Some frustrations with admin tasks on PGSQL database
I'm loving the fact that while I am doing some one-time updates to the
DB, users can still SELECT away to glory. This is a major boon in
comparison to my experience with another major opensource database.
However, I am a little frustrated by the amount of time PGSQL takes to
complete tasks. Just to accommodate these tasks, my conf file has the
following:
autovacuum = off
wal_buffers=64
checkpoint_segments=1000
checkpoint_timeout=900
fsync = off
maintenance_work_mem = 128MB
[PS: I will enable fsync after these operations, and decrease the
checkpoint_segments.]
I have dropped all indexes/indicises on my table, except for the
primary key.

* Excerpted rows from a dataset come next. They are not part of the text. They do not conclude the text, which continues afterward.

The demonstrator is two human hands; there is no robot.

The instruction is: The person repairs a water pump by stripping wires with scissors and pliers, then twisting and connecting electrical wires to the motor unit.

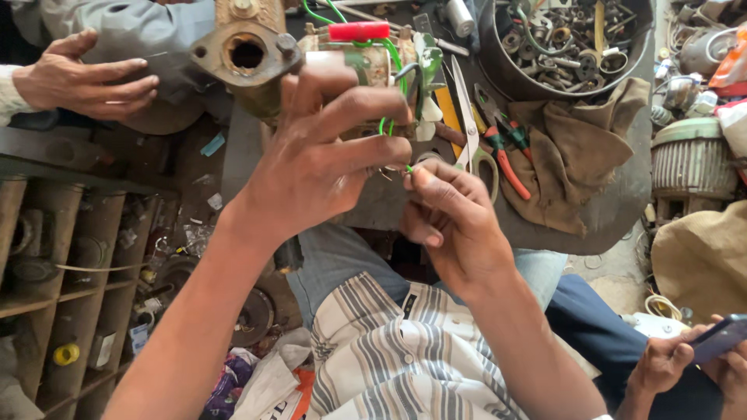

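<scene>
— While you look down from the head camera, what do your two hands hold?

— My left hand [311, 167] is spread over one pump [311, 70], fingers half curled against it. My right hand [451, 222] is pinched shut on one green wire [387, 124] just below the pump.

— What lies nearby?

— One pair of scissors [471, 132], two pliers [506, 148], one rag [576, 155], one bowl [498, 70] of metal parts. Someone's hand [82, 78] rests top left; two others hold a phone [720, 338] bottom right.
</scene>
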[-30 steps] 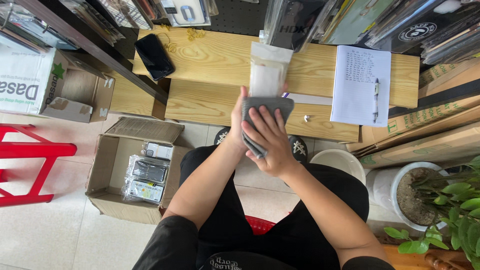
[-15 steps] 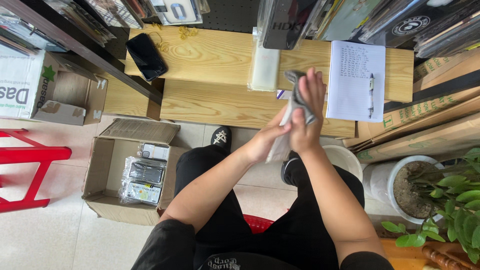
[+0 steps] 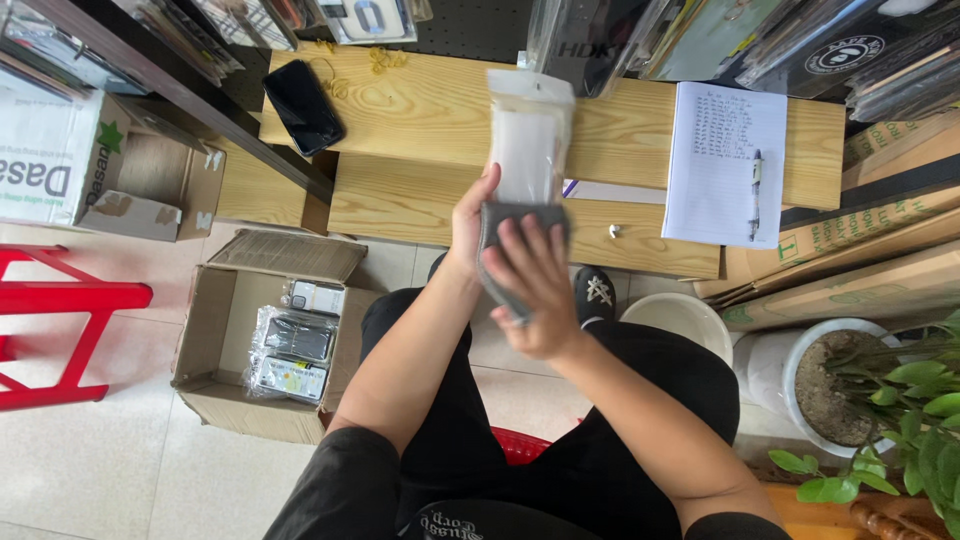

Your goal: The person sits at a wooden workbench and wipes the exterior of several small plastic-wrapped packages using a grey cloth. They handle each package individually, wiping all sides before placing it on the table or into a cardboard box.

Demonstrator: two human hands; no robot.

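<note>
Two hands are seen at frame centre, both closed on one grey phone case point(image 3: 500, 262) with a clear plastic pouch point(image 3: 528, 140) rising from it toward 12 o'clock. The case is dark grey, matte, rectangular with rounded corners, held tilted above the lap in front of the wooden bench point(image 3: 420, 110). The pouch is translucent white with a hang-hole header at its top edge; whether the case is partly inside it cannot be told. The left hand point(image 3: 470, 215) is curled round the case's 9 o'clock edge, thumb up along the pouch. The right hand point(image 3: 535, 290) is laid flat over the case's face, fingers spread and pressed on it.

Counts: one black phone point(image 3: 303, 106) is lying on the bench at 10 o'clock of the hands. One lined notepad point(image 3: 722, 160) is at 2 o'clock, with one pen point(image 3: 756, 190) on it. One open cardboard box point(image 3: 205, 345) is on the floor at 8 o'clock, with several wrapped packs inside; exact count cannot be told. One red stool point(image 3: 60, 300) is at 9 o'clock. One white bucket point(image 3: 685, 315) and one potted plant point(image 3: 850, 385) are at 4 o'clock.
</note>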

Still, when I run the query:
UPDATE mytable SET mycolumn = lower(mycolumn);
This is, at the time of this writing, has taken well over 35 minutes!
On a table of a "mere" 6 million rows (quoted from one discussion on
this mailing list).
I am on a 4GB RAM machine with two Intel Dual Core processors. Albeit
this is not a dedicated db server, another comparable FOSS database
never took these kinds of times to perform its operations.
Suspecting that locking may be the cause of this, I read up on
http://www.postgresql.org/docs/8.2/static/explicit-locking.html and
found nothing specific that would help a person starting out on the DB
to actually do meaningful explicit locking that the UPDATE command
does not already do.
I am now trying doing something like
UPDATE mytable SET mycolumn = lower(mycolumn)
WHERE id BETWEEN x AND y ;
This is way too laborious and untenable because I want to put the
fsync back on as soon as possible; this is a production database!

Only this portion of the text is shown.